On the day of the execution a fellow prisoner of Samuel Lount wrote the following account a few years later:
“While we were watching and talking we heard steps on the stairs, and then the clank of chains.
It was poor Lount coming up, guarded by his jailers, to say goodbye to us.
“He stopped at the door. We could not see him, but there were sad hearts in that room as we heard Samuel Lount’s voice, without a quiver in it, give us his last greeting ‘Be of good courage boys. I am not ashamed of anything I’ve done, I trust in God, and I’m going to die like a man.’”
This powerful drama, this forgotten human tragedy, this Rosetta stone to our Canadian identity was played out where today the trash compactor for Number 1 Toronto Street noisily goes about crushing its garbage of stained coffee cups and half-eaten pizza crusts.
A few years ago to honour these men the good people at Standard Life who own the property erected a plaque that includes Lount’s final words and for that I am truly grateful.
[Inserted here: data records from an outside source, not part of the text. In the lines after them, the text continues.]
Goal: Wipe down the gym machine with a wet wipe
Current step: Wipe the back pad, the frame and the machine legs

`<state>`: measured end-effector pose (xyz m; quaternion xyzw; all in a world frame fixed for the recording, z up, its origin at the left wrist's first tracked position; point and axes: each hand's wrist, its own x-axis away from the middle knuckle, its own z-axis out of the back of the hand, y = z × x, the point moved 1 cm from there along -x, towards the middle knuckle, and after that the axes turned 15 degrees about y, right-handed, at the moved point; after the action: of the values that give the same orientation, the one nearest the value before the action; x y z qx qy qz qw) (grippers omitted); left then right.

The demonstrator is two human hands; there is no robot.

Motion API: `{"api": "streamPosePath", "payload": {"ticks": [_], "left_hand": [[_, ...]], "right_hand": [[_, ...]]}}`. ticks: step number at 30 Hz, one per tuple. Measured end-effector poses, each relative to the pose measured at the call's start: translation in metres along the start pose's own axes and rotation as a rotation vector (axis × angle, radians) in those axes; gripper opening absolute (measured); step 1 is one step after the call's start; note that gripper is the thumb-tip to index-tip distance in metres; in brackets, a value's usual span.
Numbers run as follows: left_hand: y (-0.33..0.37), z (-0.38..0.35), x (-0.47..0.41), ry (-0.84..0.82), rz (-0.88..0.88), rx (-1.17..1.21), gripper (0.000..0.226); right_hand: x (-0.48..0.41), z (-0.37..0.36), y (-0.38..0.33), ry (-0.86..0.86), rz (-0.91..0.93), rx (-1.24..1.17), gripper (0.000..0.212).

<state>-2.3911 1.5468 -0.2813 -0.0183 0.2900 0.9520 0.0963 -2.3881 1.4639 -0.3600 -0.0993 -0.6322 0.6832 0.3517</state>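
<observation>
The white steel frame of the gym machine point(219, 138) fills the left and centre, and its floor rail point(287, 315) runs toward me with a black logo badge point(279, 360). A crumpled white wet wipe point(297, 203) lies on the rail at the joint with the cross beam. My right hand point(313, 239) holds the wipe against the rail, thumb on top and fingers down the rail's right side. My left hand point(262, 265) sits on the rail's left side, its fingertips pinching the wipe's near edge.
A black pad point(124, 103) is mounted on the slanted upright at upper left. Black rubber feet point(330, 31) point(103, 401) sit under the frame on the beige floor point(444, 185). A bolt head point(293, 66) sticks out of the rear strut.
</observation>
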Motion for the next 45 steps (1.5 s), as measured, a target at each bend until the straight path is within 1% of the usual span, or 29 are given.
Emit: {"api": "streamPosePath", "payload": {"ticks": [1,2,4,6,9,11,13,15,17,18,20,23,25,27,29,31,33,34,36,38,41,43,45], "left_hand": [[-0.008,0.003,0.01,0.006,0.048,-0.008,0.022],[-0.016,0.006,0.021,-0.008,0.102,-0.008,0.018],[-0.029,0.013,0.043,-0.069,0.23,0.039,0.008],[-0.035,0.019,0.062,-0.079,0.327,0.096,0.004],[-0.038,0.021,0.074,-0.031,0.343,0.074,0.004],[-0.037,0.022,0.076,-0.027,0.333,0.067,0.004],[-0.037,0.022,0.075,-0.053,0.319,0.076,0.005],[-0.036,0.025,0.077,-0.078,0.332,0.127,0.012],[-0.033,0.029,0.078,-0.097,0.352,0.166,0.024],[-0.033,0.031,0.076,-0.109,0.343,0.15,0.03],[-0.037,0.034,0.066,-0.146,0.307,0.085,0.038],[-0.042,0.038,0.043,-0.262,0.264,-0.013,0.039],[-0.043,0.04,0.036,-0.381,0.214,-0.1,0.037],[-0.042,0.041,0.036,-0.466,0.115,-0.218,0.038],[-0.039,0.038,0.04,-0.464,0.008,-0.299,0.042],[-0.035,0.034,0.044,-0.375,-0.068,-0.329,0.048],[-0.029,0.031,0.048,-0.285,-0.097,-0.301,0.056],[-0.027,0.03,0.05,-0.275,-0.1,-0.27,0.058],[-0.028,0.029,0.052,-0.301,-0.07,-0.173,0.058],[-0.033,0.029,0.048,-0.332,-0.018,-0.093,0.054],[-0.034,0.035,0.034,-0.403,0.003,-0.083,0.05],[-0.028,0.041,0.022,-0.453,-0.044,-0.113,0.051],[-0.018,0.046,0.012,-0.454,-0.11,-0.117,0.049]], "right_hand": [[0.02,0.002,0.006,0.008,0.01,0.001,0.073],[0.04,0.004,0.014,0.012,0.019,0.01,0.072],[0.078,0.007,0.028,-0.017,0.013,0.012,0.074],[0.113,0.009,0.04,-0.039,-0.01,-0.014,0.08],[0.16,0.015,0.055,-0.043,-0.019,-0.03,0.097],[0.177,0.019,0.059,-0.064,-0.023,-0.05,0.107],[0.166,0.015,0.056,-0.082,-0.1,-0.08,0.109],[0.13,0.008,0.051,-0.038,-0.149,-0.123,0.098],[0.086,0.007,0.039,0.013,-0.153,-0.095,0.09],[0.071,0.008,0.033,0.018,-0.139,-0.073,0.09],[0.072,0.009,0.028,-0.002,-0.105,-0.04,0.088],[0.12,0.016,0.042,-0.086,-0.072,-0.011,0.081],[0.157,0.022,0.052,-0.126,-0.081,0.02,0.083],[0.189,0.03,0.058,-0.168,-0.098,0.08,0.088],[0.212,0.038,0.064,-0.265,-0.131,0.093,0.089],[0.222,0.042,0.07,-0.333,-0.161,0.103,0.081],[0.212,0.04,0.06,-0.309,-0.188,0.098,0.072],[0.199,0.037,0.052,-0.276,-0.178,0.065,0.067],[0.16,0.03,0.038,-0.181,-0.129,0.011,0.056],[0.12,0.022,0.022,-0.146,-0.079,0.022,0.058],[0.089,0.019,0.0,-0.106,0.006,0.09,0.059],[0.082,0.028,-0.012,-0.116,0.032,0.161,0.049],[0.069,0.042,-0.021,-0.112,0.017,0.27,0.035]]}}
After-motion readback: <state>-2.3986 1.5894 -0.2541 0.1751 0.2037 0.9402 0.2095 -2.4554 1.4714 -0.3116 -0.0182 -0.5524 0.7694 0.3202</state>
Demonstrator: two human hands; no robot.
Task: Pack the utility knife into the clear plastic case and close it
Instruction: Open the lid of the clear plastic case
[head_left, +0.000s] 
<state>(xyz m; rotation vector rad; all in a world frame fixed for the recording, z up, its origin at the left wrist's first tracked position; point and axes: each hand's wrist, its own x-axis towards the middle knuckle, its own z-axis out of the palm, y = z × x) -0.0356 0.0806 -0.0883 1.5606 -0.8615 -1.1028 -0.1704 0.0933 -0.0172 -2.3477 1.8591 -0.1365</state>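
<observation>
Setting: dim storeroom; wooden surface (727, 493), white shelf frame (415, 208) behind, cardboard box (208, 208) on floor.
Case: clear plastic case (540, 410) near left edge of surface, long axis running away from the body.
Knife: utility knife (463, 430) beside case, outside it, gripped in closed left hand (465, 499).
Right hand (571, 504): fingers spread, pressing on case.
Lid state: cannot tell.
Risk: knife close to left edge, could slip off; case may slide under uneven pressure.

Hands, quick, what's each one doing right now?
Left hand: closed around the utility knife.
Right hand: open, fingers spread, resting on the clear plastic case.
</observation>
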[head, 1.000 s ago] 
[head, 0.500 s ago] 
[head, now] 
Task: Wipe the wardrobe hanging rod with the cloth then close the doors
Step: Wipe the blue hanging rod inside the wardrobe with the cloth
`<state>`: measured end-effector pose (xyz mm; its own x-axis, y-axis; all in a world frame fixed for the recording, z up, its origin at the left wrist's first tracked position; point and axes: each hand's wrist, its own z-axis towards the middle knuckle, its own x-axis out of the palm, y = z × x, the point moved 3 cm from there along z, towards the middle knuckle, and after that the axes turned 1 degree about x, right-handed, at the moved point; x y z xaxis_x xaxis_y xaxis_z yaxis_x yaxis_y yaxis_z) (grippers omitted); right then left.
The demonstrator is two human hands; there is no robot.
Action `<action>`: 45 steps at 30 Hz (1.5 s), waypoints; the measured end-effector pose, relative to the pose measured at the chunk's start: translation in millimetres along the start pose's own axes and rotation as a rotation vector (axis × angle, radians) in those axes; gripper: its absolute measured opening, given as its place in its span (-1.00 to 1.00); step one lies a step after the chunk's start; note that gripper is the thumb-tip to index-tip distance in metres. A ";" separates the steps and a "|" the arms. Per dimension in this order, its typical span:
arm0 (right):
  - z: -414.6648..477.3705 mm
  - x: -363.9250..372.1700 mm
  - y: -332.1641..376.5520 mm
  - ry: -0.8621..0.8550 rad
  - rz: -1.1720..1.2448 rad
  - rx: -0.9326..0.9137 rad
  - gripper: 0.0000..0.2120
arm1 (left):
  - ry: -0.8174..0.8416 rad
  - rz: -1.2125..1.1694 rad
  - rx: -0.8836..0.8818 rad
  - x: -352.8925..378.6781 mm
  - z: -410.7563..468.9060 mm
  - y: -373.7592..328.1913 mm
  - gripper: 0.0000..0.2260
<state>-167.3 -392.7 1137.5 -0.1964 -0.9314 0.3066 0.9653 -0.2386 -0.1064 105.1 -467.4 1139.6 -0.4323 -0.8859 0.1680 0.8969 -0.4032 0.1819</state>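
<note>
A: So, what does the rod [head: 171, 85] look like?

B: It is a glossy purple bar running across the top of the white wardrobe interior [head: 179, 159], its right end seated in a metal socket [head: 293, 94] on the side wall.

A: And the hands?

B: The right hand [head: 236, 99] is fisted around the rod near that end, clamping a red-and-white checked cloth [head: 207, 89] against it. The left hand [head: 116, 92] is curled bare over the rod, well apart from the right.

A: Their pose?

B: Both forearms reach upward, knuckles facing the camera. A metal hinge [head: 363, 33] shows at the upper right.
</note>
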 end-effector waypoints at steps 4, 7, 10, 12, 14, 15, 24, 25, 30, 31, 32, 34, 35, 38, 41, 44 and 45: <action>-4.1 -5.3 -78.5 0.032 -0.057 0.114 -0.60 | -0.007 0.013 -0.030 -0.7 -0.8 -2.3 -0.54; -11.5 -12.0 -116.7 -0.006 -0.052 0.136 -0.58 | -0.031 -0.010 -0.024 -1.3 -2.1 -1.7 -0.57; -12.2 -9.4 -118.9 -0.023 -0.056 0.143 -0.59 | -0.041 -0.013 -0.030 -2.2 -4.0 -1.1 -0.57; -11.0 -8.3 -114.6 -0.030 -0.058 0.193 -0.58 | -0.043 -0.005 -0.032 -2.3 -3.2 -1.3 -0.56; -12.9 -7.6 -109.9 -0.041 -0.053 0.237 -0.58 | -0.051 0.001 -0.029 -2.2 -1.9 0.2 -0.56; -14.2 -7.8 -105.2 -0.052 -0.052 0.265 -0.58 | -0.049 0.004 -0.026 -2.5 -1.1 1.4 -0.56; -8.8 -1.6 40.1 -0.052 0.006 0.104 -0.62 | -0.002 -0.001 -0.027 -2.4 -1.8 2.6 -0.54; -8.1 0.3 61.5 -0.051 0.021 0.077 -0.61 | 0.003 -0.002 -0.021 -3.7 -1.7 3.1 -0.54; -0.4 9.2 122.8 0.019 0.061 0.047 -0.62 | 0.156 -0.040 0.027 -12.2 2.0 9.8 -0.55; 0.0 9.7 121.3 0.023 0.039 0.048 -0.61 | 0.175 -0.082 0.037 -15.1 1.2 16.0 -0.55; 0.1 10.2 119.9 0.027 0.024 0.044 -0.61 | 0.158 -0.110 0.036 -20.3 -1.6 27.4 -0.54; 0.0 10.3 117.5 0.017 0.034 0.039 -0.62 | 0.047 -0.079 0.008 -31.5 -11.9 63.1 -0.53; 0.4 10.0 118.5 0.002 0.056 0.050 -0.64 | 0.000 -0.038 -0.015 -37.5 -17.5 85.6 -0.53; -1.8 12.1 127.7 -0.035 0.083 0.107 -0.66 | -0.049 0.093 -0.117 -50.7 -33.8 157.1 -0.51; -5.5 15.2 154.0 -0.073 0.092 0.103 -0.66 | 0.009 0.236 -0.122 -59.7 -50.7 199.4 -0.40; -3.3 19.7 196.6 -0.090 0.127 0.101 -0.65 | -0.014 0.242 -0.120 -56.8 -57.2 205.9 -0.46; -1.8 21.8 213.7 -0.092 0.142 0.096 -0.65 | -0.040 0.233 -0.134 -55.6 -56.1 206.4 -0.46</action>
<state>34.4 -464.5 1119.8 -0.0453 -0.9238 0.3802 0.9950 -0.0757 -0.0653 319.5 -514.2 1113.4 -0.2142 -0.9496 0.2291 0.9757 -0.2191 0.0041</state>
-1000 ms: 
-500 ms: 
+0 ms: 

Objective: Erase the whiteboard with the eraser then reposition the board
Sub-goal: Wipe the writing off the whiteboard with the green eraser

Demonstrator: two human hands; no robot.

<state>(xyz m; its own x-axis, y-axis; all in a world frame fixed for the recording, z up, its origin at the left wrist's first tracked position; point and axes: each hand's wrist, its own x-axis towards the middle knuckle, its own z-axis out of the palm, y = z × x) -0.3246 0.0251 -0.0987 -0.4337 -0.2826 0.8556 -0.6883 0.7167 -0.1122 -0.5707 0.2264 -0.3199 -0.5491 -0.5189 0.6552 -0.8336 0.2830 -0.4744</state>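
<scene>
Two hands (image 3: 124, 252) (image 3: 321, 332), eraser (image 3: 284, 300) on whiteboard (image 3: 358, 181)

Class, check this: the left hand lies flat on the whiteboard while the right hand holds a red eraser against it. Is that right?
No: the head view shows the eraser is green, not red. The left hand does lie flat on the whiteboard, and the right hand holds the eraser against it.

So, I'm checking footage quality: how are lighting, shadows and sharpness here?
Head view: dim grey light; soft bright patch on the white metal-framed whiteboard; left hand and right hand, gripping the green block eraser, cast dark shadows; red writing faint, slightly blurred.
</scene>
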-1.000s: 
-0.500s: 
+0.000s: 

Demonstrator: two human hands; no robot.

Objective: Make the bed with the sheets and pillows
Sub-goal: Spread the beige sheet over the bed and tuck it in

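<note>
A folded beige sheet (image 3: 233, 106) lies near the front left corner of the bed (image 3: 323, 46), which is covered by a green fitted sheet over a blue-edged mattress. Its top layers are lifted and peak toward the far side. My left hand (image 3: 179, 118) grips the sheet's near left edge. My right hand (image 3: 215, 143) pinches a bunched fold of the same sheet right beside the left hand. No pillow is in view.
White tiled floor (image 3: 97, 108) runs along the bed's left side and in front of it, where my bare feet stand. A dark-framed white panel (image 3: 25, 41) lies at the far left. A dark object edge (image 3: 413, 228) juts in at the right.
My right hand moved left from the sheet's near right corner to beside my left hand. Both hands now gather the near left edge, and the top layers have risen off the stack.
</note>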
Now to be fair there have been a handful of Canadian productions about this tumultuous time. In 1976 CBC did a great production of Rick Salutin’s play 1837: A Farmer’s Revolt. Then there’s a wonderful 1985 movie on the life of the Samuel Lount produced by one of his ancestors Elvira Lount. In 2002 a fascinating play, The Mackenzie/Papineau Rebellion by Michael Hollingsworth, was produced here in Toronto. Regardless of these fine productions its still not enough to have that momentous period sink into our communal minds.
Therefore I have come to one conclusion; if Nathan Hale was Canadian, the chances are he would be forgotten.